7 Cast all your anxiety on him because he cares for you.
1 Peter 5:7
New International Version (NIV)
I have a whole month's supply of Lemons. If you're interested, stop by and I'll give you a really sweet lemonade :) I have received lemons before and knew what to do with it but sometimes I get too much to handle that I begin to wonder if the lemons will ever stop coming!! If things happen all at once, it is so easy to get confused and distorted --- that's why my mom's saying is SO helpful - "Take One Day at a Time". Well I didn't heed to that advice and I'm sorry I didn't. I do think I handled myself rather well and was feeling indifferent on some issues but I didn't separate those issues. I kind of made a lemon peanut butter pie when it should've been a lemon meringue, unomsayin?
Today I am trying to throw out my feelings on the table and see if I want to keep some of them or toss it away before I move on with my day. So there it is.
My feelings about a divorce that happened in May. It is risky to talk about this since I am not sure who is reading this blog but all I have to say is that it is their business and I worry about them. Most of all I worry about how this affects my husband. I've had a nice talk with him and he seems to be used to it unfortunately and knows how to deal with it but he worries too. We both agree to support and try our best not to get involved. Space is important. We are trying to figure out when to see them too so we can get a visual image of how they are REALLY doing. Its hard to tell over phone, text and emails. So we are not gonna worry about it until we know what really is happening.
My grandmother's death - the day after we found out about the divorce. That was something. I have to give you a small background information. She was a difficult woman to love and get along with for my mother. I know my mom cares about grandma and I know grandma cared about her but it was hard for her to maintain an unhealthy relationship with her. Fortunately, my grandma came to her senses and decided to clear up with air with my mother and APOLOGIZE. I am feeling very happy and at peace with her. She had a hard life and she is in a better place with God and we all feel liberated because of that. We forgave her and let her go to be with God.
I don't think it's a coincidence that she died THAT particular weekend. First of all, my mom had a dream from her father hinting that she was going to pass on in the spring which she did. Then the divorce happened that weekend. I may not have experience PARENTS getting divorced but I have experienced being divorced from my mom's family. It reminded me how important it is to forgive and have a healthy relationship with your family in best way possible.

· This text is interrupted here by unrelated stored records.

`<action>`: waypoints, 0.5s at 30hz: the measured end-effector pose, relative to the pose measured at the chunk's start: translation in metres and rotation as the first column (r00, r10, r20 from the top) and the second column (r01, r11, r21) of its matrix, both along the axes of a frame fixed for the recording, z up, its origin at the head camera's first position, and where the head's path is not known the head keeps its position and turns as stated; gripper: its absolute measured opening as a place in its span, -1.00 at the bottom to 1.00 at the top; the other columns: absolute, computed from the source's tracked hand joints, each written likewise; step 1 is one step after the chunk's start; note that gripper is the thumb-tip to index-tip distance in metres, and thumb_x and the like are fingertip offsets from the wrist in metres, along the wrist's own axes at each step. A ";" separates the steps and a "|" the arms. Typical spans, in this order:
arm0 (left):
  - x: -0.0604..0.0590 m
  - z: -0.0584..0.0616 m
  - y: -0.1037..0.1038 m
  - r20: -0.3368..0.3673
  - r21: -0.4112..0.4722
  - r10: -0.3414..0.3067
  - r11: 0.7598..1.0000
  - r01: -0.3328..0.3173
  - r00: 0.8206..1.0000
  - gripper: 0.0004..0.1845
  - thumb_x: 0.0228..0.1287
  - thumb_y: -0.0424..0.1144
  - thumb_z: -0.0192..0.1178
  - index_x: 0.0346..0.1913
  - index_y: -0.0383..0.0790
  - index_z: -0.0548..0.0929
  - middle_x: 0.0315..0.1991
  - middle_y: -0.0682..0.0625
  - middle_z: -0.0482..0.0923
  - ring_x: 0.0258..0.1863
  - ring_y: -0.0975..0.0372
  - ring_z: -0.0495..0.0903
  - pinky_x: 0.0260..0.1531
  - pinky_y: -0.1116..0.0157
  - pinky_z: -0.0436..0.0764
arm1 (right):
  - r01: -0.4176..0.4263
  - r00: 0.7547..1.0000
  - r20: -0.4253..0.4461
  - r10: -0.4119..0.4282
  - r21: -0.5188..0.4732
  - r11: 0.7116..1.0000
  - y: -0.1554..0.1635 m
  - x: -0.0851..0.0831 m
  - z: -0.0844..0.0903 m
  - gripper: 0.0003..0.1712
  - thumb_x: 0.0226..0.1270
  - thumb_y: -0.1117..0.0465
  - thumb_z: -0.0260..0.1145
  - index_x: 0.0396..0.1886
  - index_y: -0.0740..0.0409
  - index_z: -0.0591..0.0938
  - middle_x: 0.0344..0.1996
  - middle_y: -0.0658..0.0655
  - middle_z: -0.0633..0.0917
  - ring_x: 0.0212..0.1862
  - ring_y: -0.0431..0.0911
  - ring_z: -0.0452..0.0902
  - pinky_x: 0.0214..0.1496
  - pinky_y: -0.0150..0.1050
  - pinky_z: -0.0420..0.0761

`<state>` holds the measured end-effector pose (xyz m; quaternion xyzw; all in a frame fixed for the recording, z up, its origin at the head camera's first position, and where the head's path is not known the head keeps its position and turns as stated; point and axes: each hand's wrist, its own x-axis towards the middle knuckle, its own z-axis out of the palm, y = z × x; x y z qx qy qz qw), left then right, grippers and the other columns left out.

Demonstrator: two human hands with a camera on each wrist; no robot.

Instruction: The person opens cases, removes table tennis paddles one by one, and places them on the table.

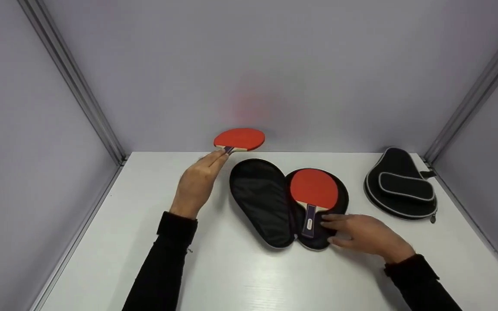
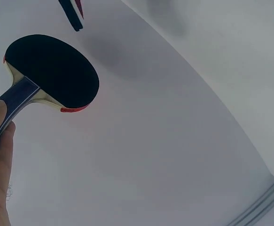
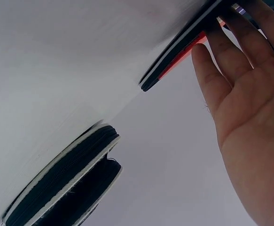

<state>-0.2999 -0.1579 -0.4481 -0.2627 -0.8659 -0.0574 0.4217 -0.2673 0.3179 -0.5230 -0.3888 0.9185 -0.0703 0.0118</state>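
Pinching the handle, the left hand holds one paddle above the table, leaving its blade free. The right hand, fingers straight, lies at the open case, perhaps steadying it beneath another paddle.

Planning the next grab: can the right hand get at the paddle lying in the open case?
Probably yes: the right hand seems to hold nothing, the paddle lies uncovered in the open case, and its handle is close by.
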 end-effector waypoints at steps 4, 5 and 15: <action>-0.001 -0.001 -0.016 0.024 0.025 0.027 0.999 -0.027 0.999 -0.61 0.55 -0.57 0.41 0.34 -0.36 0.87 0.31 -0.25 0.90 0.25 -0.09 0.94 0.26 0.04 0.92 | 0.005 1.000 0.012 -0.005 -0.001 1.000 0.000 -0.001 -0.001 -0.44 0.75 -0.09 0.46 0.54 0.05 0.80 0.62 0.14 0.74 0.47 0.24 0.82 0.46 0.26 0.83; -0.002 -0.002 -0.021 0.032 0.030 0.034 0.999 -0.035 0.999 -0.61 0.56 -0.57 0.41 0.34 -0.37 0.87 0.31 -0.26 0.90 0.25 -0.10 0.94 0.26 0.03 0.92 | 0.006 1.000 0.012 -0.006 -0.002 1.000 0.001 -0.001 -0.001 -0.44 0.76 -0.10 0.46 0.54 0.05 0.80 0.62 0.14 0.74 0.47 0.25 0.82 0.46 0.26 0.82; 0.001 -0.001 -0.059 0.123 0.062 0.143 0.986 -0.152 0.982 -0.61 0.57 -0.57 0.41 0.36 -0.38 0.85 0.34 -0.29 0.88 0.25 -0.18 0.93 0.23 -0.06 0.91 | 0.016 1.000 0.013 -0.016 -0.008 1.000 0.000 0.002 0.000 -0.46 0.74 -0.10 0.47 0.52 0.04 0.82 0.61 0.11 0.75 0.46 0.20 0.84 0.44 0.23 0.84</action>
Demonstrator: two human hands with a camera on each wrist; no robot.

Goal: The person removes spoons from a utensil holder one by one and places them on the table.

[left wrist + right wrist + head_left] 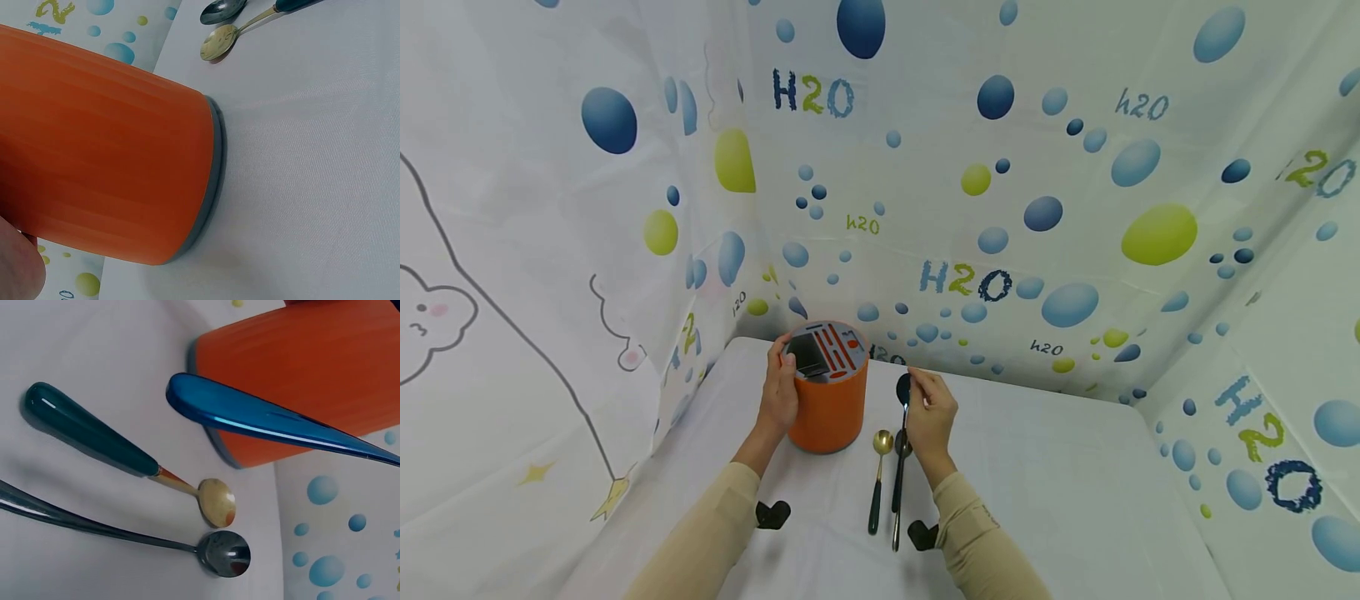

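The orange holder [828, 408] stands on the white counter [1045, 467], the left hand [780, 392] curled around its side. The right hand [931, 417] pinches a blue-handled spoon [901, 433] upright just beside it. A gold spoon [878, 479] and a steel spoon [125, 534] lie flat nearby.

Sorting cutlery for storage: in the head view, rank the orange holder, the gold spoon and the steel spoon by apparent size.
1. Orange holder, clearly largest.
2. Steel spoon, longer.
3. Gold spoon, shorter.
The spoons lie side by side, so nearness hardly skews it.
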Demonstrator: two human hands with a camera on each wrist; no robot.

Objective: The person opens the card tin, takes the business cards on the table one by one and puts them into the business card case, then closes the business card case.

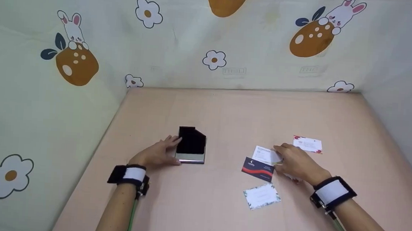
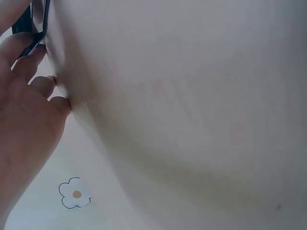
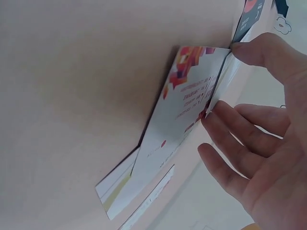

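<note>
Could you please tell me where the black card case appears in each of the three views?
Head: black card case left of centre on the table, left hand touching it.
Left wrist: only a dark sliver at the top left corner.
Right wrist: not in it.
Shared landmark: the pinkish table.

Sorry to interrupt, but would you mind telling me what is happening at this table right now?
A person sits at a pink table. The left hand rests against an open black card case with a silver edge, fingers fairly straight. The right hand lies on a white business card, its fingers pinching cards in the wrist view. Near it lie a dark navy card with a red wave, a leaf-bordered white card and a red-cornered white card.
</note>
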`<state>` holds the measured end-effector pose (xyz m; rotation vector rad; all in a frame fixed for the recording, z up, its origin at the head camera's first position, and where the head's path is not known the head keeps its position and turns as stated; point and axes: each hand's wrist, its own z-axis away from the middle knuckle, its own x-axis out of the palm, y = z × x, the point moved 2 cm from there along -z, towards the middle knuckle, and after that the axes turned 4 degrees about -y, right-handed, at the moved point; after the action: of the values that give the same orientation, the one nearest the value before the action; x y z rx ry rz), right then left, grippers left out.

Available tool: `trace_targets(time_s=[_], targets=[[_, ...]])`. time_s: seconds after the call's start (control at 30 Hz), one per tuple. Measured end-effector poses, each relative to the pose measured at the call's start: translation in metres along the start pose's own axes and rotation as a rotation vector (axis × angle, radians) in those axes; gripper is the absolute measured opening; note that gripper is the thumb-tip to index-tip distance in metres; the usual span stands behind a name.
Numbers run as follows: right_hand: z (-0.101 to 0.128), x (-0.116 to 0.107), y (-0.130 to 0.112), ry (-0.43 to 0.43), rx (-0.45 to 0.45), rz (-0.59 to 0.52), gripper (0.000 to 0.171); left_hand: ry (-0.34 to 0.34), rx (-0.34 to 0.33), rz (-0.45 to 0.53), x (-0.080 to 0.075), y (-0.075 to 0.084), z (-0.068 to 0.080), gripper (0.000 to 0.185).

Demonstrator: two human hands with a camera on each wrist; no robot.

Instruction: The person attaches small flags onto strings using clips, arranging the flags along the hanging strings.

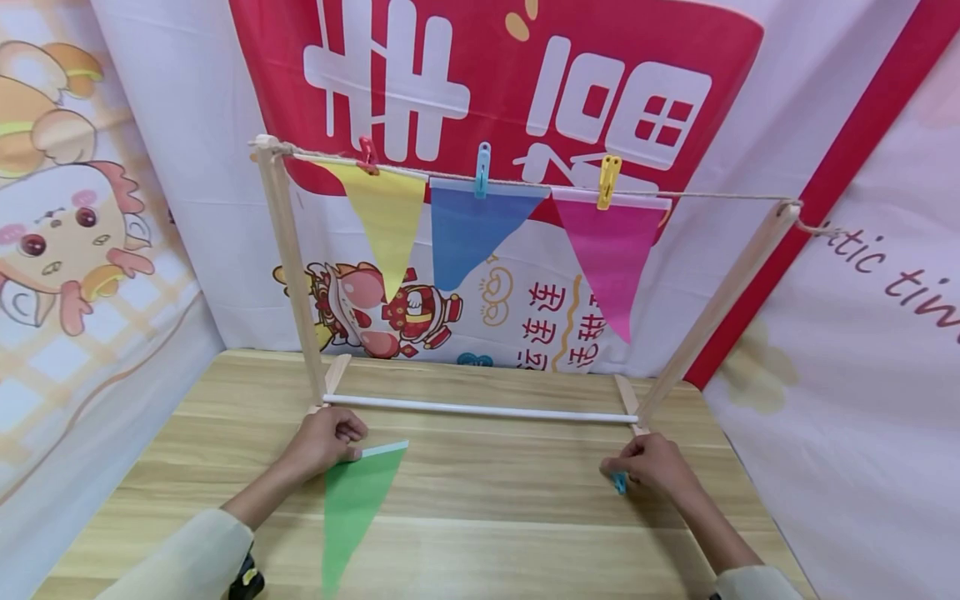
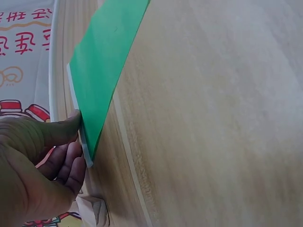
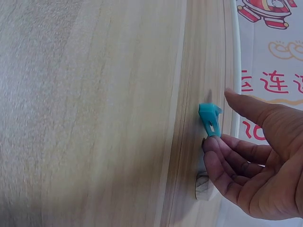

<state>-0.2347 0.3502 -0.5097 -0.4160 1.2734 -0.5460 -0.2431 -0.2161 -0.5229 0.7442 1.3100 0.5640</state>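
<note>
At right wrist: teal clip (image 3: 210, 120) upright.

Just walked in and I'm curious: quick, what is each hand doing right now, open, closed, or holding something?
Left hand: pinches the white-edged corner of the green flag on the table.
Right hand: fingers curled round a small teal clip.

A wooden frame (image 1: 288, 267) stands on the counter (image 1: 480, 517), with a white rod (image 1: 480, 409) across its base. A string (image 1: 720, 197) runs between its posts. On it hang a yellow flag (image 1: 386, 221) under a red peg (image 1: 368, 154), a blue flag (image 1: 468, 233) under a blue peg (image 1: 482, 169) and a pink flag (image 1: 611, 254) under a yellow peg (image 1: 608, 181). Printed banners (image 1: 525, 75) hang behind.
</note>
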Motion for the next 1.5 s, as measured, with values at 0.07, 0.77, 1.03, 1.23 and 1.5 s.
trace_targets(time_s=[0.07,0.77,1.03,1.23,1.5], targets=[[0.001,0.002,-0.001,0.003,0.003,-0.004,0.040,0.004,0.023,-0.014,0.001,0.000,0.000,0.026],[-0.001,0.014,-0.013,0.047,-0.012,0.082,0.042,-0.019,0.149,-0.161,0.005,-0.004,-0.006,0.026],[0.001,0.017,-0.013,0.013,0.041,0.037,0.037,-0.071,0.234,-0.209,0.009,-0.010,-0.008,0.024],[0.002,0.016,-0.013,0.020,0.062,0.017,0.038,-0.072,0.250,-0.246,0.011,-0.010,-0.007,0.023],[0.000,0.015,-0.018,0.019,0.061,0.006,0.037,-0.086,0.237,-0.306,0.005,0.001,-0.010,0.019]])
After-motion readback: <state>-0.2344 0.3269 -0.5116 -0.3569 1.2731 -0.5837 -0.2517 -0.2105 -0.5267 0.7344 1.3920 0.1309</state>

Now, My husband has decided out of the blue to throw himself to the ground where he would break his two elbows and a wrist for his softball team at work. I reminded him that it was not the world series and that I thought he was overdoing it. He agreed. My darling husband, I love him with all of my hearts - I love his faults and his strengths. He makes my world go around a little faster than it should. Accidents do happen whether it was intentional or not. Life goes on. We go to the ER and take care of everything and of course I am thinking about ALL the bills and co-payments that we might be getting in the mail that will make my heart race and sweat profusely. I then will probably need to be admitted to the ER for myself. You know what? I'll let God take care of the bills for me and take care of Gil's broken elbows and wrists. It was never in my control. I just need to learn how to control my feelings/attitude towards it. I'm now happy that his surgery is over with and that he is recovering nicely and I hope it stays that way. I will take one day at a time with his frustrations on his limitations.
Also, another thing happened, I have been resenting a friend of mine and it has been bothering me. Everybody is different so there are a different ways to approach to people. Some people are easy to approach where you can say what's on your mind and I'm grateful for those friends. Some people are not easy to approach because you can sense their defensiveness. I thought about addressing the issue with her but I have decided not to because she was probably under stress and I know how that can affect people so instead of taking her awkward comments personally, I have decided to let it go. There are some people I have decided I want to invest and become closer with and there are some people that I have decided not to. I shouldn't be hard on myself for not investing in them. I will respect the person no matter what. I have learned to use my sense of humor and just let it go. I can't be best friends with everyone but I can be a good person to everyone.
So now you know how my lemons taste. It could've been a lot worse,but you know what it's not. My husband is here with me -- healthy and can function everyday that most people cant. I'm healthy and safe. My parents and family and friends are healthy and safe. What we don't realize that every day is a miracle it is truly a gift to live in the PRESENT. A present from God is His grace that he gives us to be able to live through every day.
Thank you God for being in my life and for turning lemons into lemonade.